→ **REQUIRED WORK**
Repeat only the lines below from the one containing "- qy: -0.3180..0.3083" through the one containing "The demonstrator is", inclusive, exactly as written.

(Source data)
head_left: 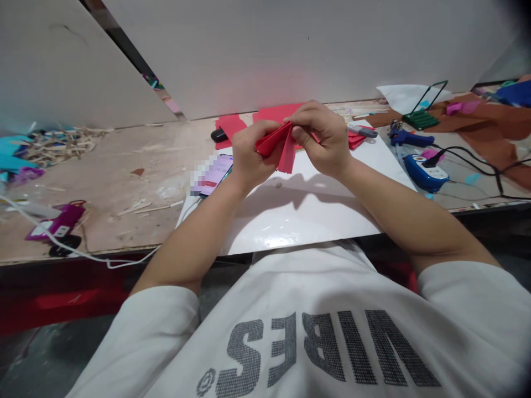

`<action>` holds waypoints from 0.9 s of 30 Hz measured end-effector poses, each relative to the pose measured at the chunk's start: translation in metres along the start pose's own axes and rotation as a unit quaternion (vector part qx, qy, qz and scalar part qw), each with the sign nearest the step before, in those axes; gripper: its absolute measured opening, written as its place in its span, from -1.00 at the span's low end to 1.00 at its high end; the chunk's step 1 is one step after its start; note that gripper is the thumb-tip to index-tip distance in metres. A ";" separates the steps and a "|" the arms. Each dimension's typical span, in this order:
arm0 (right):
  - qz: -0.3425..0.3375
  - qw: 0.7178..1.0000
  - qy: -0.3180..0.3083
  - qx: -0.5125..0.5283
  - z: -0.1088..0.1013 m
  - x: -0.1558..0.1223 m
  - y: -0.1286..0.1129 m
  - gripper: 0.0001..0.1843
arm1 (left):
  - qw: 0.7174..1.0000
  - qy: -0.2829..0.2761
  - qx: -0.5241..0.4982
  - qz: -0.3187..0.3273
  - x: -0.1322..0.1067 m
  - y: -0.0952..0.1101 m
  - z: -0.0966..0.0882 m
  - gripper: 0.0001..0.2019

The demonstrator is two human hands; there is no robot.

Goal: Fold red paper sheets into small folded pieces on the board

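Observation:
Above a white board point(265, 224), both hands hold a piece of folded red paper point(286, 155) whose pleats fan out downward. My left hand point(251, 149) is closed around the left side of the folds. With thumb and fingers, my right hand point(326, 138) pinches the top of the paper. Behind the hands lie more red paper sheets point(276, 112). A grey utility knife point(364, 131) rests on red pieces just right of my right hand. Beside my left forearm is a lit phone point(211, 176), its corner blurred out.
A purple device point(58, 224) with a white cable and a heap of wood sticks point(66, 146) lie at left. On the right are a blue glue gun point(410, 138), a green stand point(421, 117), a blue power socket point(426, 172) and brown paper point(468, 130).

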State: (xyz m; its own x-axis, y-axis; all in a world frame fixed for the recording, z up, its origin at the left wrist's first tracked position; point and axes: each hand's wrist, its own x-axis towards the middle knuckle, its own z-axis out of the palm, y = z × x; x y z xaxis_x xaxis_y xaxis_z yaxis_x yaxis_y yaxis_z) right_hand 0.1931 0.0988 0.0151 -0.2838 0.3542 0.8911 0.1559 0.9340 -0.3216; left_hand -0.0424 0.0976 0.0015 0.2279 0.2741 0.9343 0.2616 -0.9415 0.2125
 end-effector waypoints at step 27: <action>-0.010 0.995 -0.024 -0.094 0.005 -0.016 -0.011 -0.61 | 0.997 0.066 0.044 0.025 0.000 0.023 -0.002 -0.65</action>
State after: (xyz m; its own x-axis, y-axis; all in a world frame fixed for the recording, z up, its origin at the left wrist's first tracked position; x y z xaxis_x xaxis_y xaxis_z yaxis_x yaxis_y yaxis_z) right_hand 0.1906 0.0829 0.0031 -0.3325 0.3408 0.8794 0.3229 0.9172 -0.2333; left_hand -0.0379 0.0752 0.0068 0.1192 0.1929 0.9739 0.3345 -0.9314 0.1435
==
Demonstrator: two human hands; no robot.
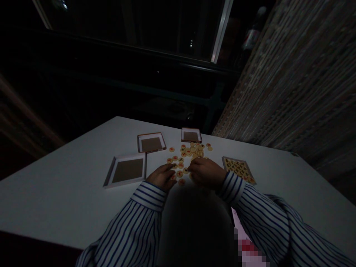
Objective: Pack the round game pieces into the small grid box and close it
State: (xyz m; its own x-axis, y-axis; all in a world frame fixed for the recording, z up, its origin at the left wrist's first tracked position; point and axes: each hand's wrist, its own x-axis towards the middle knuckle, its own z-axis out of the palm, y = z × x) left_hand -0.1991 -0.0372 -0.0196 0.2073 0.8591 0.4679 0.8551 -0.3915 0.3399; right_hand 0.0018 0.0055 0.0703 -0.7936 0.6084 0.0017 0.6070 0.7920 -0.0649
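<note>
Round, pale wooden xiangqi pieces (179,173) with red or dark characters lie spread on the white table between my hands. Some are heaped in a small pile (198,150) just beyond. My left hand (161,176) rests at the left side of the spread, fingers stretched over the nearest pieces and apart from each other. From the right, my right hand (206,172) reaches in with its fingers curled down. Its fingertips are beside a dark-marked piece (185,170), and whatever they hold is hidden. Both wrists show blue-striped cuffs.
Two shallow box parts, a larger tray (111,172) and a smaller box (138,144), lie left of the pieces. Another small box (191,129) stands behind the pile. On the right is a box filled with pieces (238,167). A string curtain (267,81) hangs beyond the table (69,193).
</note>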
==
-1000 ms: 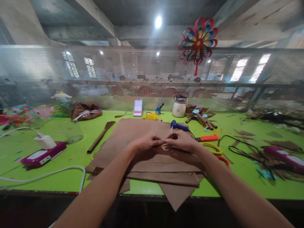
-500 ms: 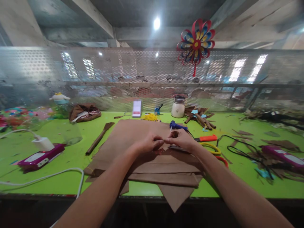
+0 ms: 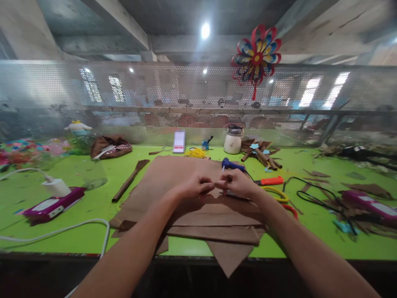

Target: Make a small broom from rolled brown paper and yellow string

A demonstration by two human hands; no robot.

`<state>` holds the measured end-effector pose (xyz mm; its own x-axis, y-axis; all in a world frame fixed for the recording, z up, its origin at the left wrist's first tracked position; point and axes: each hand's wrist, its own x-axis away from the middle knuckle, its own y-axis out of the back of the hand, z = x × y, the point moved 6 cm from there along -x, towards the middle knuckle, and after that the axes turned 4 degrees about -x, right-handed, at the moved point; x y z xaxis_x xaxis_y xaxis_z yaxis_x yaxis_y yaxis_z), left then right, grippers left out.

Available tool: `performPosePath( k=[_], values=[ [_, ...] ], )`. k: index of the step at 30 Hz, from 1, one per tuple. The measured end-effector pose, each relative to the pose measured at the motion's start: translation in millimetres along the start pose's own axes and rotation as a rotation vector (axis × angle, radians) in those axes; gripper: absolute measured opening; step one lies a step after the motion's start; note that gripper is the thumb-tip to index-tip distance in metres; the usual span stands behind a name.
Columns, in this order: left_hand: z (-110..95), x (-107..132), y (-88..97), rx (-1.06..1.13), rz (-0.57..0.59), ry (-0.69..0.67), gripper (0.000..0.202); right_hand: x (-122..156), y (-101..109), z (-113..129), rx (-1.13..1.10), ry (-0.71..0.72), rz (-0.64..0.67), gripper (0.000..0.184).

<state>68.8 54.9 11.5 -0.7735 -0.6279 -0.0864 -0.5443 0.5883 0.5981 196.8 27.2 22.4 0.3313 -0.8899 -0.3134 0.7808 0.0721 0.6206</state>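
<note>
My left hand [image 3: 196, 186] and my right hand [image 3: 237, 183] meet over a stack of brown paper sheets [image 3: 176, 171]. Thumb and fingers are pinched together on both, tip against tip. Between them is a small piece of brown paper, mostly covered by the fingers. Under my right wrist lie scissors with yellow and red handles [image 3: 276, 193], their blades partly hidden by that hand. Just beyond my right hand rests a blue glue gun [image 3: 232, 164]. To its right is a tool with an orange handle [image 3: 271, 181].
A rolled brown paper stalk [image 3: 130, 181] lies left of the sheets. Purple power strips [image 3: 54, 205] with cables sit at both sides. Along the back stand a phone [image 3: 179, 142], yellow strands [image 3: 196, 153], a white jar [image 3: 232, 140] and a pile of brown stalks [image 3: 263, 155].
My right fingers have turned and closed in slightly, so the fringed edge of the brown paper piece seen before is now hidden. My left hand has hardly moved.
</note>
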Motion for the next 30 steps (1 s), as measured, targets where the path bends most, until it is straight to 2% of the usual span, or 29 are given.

→ **FINISHED TASK**
  - qy: -0.3180..0.3083
  - qx: -0.5125..0.5283
  - z: -0.1088..0.1013 m
  - x: -0.1558..0.1223 m
  - y: -0.1286..0.1129 m
  - gripper: 0.0001..0.1843
arm1 (left):
  - qw: 0.7174..1.0000
  - qy: -0.2829..0.2761
  - qx: -0.5241..0.4982
  - qz: -0.3187..0.3273
  - x: -0.1322..0.1067 m
  - y: -0.0952..0.1101 m
  - z: -0.0966..0.0882 m
  - gripper: 0.0001..0.2019

The demonstrator is two human hands; there is no robot.

This output requires nothing further.